Retype each entry exactly.

[Records excerpted from a collection]
[Start of Attachment]
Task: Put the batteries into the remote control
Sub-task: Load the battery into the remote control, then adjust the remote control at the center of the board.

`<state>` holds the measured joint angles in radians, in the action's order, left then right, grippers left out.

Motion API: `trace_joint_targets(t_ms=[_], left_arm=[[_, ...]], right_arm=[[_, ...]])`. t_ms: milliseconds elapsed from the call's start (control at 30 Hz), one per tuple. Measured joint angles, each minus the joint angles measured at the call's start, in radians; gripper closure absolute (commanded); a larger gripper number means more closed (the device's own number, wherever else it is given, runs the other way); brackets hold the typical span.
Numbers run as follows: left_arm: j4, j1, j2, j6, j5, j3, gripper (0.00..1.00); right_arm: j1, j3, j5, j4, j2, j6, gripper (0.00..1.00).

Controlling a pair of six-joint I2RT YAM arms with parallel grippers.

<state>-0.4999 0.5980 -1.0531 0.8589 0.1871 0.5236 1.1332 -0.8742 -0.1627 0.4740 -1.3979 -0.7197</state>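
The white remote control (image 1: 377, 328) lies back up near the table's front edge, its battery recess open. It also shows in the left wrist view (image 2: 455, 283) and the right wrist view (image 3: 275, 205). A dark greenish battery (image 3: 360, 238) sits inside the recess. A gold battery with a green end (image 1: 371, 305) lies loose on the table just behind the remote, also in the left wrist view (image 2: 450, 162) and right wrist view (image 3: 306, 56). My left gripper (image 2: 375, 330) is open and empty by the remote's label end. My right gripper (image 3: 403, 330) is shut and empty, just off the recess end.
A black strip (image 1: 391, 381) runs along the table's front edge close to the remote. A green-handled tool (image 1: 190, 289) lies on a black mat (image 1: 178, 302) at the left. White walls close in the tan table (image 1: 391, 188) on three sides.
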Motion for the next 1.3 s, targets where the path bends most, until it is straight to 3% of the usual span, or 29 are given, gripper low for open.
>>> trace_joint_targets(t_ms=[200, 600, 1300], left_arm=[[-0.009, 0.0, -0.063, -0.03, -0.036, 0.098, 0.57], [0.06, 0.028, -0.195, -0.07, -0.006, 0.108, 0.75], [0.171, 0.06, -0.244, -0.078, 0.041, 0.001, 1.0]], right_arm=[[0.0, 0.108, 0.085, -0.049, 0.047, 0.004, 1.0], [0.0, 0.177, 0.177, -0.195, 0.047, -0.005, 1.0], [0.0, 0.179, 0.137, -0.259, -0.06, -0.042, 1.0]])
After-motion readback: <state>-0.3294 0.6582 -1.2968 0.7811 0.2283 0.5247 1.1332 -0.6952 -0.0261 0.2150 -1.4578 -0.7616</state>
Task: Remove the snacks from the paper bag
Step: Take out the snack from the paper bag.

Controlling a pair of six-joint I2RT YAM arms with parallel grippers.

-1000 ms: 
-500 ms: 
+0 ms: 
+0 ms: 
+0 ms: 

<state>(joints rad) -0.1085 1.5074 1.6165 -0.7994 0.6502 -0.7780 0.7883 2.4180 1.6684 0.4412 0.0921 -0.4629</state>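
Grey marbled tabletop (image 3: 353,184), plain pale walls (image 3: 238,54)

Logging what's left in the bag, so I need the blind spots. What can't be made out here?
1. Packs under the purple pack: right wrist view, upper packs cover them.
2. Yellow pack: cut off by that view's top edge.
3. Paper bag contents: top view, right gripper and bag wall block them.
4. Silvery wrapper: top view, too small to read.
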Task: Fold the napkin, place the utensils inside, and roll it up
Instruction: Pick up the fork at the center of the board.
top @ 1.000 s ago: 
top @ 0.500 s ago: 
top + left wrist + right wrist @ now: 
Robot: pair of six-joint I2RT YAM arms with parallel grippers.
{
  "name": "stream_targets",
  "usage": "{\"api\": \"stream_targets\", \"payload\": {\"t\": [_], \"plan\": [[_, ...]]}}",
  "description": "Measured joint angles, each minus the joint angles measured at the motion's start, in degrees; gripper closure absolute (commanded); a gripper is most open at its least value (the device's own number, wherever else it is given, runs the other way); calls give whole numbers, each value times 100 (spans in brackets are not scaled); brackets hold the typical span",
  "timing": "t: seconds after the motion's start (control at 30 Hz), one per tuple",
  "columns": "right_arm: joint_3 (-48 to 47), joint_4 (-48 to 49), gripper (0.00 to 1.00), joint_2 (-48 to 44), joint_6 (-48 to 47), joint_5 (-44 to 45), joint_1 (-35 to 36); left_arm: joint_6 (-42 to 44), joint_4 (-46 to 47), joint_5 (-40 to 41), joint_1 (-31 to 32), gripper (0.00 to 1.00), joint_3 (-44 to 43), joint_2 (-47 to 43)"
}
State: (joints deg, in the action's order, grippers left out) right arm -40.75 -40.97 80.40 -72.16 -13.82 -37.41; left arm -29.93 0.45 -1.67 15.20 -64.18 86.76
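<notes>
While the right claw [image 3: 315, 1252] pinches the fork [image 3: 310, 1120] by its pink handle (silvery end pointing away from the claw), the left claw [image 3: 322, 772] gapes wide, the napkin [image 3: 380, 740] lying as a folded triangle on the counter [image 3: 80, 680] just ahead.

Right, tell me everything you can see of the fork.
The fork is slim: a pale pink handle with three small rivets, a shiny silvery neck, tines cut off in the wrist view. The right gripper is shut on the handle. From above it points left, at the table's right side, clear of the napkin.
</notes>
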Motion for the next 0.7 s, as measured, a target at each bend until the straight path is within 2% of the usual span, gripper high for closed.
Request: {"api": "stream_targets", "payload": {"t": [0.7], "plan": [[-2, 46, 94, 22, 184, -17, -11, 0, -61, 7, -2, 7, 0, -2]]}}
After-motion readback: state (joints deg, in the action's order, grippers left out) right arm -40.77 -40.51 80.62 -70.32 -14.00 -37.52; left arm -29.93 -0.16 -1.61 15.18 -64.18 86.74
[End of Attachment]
Expected answer -
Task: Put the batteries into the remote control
Sub-task: Load the battery into the remote control, then adjust the remote control at the center of the board.

`<state>` holds the measured joint angles in radians, in the action's order, left then right, grippers left out.

Motion API: `trace_joint_targets(t_ms=[_], left_arm=[[_, ...]], right_arm=[[_, ...]])`. t_ms: milliseconds elapsed from the call's start (control at 30 Hz), one per tuple. Measured joint angles, each minus the joint angles measured at the call's start, in radians; gripper closure absolute (commanded); a larger gripper number means more closed (the device's own number, wherever else it is given, runs the other way); brackets hold the typical span.
Numbers run as follows: left_arm: j4, j1, j2, j6, j5, j3, gripper (0.00..1.00); right_arm: j1, j3, j5, j4, j2, j6, gripper (0.00..1.00).

Controlling a pair of six-joint I2RT YAM arms with parallel grippers.

<state>-0.4999 0.5980 -1.0531 0.8589 0.1871 0.5236 1.1332 -0.8742 -0.1627 0.4740 -1.3979 -0.7197</state>
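The white remote control (image 1: 377, 328) lies back up near the table's front edge, its battery recess open. It also shows in the left wrist view (image 2: 455, 283) and the right wrist view (image 3: 275, 205). A dark greenish battery (image 3: 360, 238) sits inside the recess. A gold battery with a green end (image 1: 371, 305) lies loose on the table just behind the remote, also in the left wrist view (image 2: 450, 162) and right wrist view (image 3: 306, 56). My left gripper (image 2: 375, 330) is open and empty by the remote's label end. My right gripper (image 3: 403, 330) is shut and empty, just off the recess end.
A black strip (image 1: 391, 381) runs along the table's front edge close to the remote. A green-handled tool (image 1: 190, 289) lies on a black mat (image 1: 178, 302) at the left. White walls close in the tan table (image 1: 391, 188) on three sides.
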Motion for the next 1.3 s, targets where the path bends most, until it is straight to 3% of the usual span, or 29 are given, gripper low for open.
>>> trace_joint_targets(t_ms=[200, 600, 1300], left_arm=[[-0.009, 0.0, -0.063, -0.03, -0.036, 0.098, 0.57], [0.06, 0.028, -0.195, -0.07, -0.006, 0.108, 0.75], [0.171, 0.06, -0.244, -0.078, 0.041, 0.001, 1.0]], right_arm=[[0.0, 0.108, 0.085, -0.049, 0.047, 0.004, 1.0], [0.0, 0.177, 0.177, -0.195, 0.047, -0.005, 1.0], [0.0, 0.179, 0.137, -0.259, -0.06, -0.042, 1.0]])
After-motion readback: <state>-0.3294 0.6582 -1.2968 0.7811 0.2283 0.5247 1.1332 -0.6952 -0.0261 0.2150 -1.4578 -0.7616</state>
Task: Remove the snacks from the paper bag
Step: Take out the snack from the paper bag.

Controlling a pair of six-joint I2RT YAM arms with parallel grippers.

-1000 ms: 
-500 ms: 
+0 ms: 
+0 ms: 
+0 ms: 

<state>(joints rad) -0.1085 1.5074 1.6165 -0.7994 0.6502 -0.7780 0.7883 2.4180 1.6684 0.4412 0.0921 -0.4629</state>
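Grey marbled tabletop (image 3: 353,184), plain pale walls (image 3: 238,54)

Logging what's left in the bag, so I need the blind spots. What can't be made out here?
1. Packs under the purple pack: right wrist view, upper packs cover them.
2. Yellow pack: cut off by that view's top edge.
3. Paper bag contents: top view, right gripper and bag wall block them.
4. Silvery wrapper: top view, too small to read.
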Task: Fold the napkin, place the utensils inside, and roll it up
Instruction: Pick up the fork at the center of the board.
top @ 1.000 s ago: 
top @ 0.500 s ago: 
top + left wrist + right wrist @ now: 
Robot: pair of six-joint I2RT YAM arms with parallel grippers.
{
  "name": "stream_targets",
  "usage": "{\"api\": \"stream_targets\", \"payload\": {\"t\": [_], \"plan\": [[_, ...]]}}",
  "description": "Measured joint angles, each minus the joint angles measured at the motion's start, in degrees; gripper closure absolute (commanded); a gripper is most open at its least value (the device's own number, wherever else it is given, runs the other way); calls give whole numbers, each value times 100 (spans in brackets are not scaled); brackets hold the typical span",
  "timing": "t: seconds after the motion's start (control at 30 Hz), one per tuple",
  "columns": "right_arm: joint_3 (-48 to 47), joint_4 (-48 to 49), gripper (0.00 to 1.00), joint_2 (-48 to 44), joint_6 (-48 to 47), joint_5 (-44 to 45), joint_1 (-35 to 36); left_arm: joint_6 (-42 to 44), joint_4 (-46 to 47), joint_5 (-40 to 41), joint_1 (-31 to 32), gripper (0.00 to 1.00), joint_3 (-44 to 43), joint_2 (-47 to 43)"
}
State: (joints deg, in the action's order, grippers left out) right arm -40.75 -40.97 80.40 -72.16 -13.82 -37.41; left arm -29.93 0.45 -1.67 15.20 -64.18 86.76
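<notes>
While the right claw [image 3: 315, 1252] pinches the fork [image 3: 310, 1120] by its pink handle (silvery end pointing away from the claw), the left claw [image 3: 322, 772] gapes wide, the napkin [image 3: 380, 740] lying as a folded triangle on the counter [image 3: 80, 680] just ahead.

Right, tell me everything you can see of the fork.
The fork is slim: a pale pink handle with three small rivets, a shiny silvery neck, tines cut off in the wrist view. The right gripper is shut on the handle. From above it points left, at the table's right side, clear of the napkin.
</notes>
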Motion for the next 0.7 s, as measured, a target at each bend until the straight path is within 2% of the usual span, gripper high for closed.
Request: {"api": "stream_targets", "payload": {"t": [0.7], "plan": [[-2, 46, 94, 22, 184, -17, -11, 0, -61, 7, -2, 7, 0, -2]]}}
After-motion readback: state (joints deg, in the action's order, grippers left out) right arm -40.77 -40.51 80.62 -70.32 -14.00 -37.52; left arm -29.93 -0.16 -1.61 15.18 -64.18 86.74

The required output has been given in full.